◆ Prompt: Copy, from the listing, every line in which the string "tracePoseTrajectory" is present.

◆ Material provided:
++++++++++

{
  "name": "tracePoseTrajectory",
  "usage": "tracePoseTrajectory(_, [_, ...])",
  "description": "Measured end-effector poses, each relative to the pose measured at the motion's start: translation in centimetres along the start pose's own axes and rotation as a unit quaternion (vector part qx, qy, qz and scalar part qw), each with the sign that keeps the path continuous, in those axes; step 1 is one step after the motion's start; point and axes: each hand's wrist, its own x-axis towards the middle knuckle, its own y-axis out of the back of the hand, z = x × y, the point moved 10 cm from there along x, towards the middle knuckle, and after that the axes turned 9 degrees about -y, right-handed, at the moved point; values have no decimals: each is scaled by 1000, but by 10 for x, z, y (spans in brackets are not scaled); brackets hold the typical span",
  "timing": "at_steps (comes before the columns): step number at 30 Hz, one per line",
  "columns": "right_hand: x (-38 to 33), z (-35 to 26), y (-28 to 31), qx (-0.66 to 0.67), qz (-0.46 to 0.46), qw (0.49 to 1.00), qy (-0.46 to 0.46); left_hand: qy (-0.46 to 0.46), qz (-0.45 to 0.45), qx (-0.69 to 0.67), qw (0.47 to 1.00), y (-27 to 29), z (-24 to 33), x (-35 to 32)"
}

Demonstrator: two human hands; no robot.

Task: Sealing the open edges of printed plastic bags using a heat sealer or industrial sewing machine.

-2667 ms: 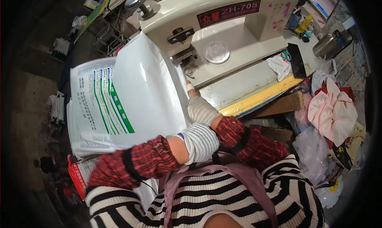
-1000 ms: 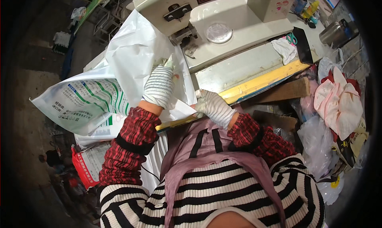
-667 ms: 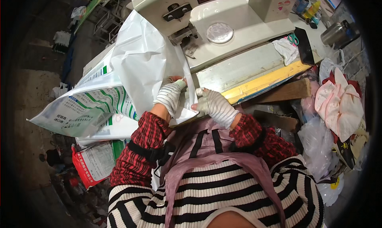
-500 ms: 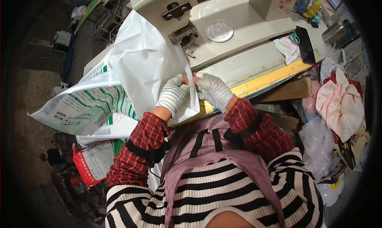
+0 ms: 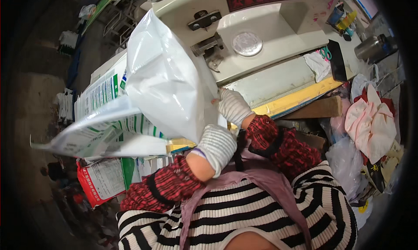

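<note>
A large white plastic sack (image 5: 167,82) stands puffed up left of centre, its glossy plain side facing me. Its green-and-blue printed part (image 5: 102,130) spreads out to the left. My left hand (image 5: 217,147), in a grey-and-white striped glove, is curled closed at the sack's lower right edge, its fingertips mostly hidden. A little farther away, my right hand (image 5: 236,108), gloved alike, pinches the sack's right edge beside the sewing machine (image 5: 278,45). The machine's needle area (image 5: 213,54) lies just beyond the sack and my right hand.
A yellow table edge (image 5: 300,93) runs to the right, with a white cloth (image 5: 317,67) and green-handled scissors (image 5: 325,53) near its end. Past them lies a metal flask (image 5: 372,48). Pink cloth (image 5: 370,123) and clear bags (image 5: 346,163) pile at right. More printed sacks (image 5: 98,93) lie left.
My left hand has come down toward my body and right, away from my right hand. The sack has turned more upright and swung right at its lower edge. My right hand has shifted slightly.
</note>
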Motion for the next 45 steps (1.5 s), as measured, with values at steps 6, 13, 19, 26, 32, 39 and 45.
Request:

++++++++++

◆ Answer section:
  "name": "tracePoseTrajectory",
  "usage": "tracePoseTrajectory(_, [_, ...])",

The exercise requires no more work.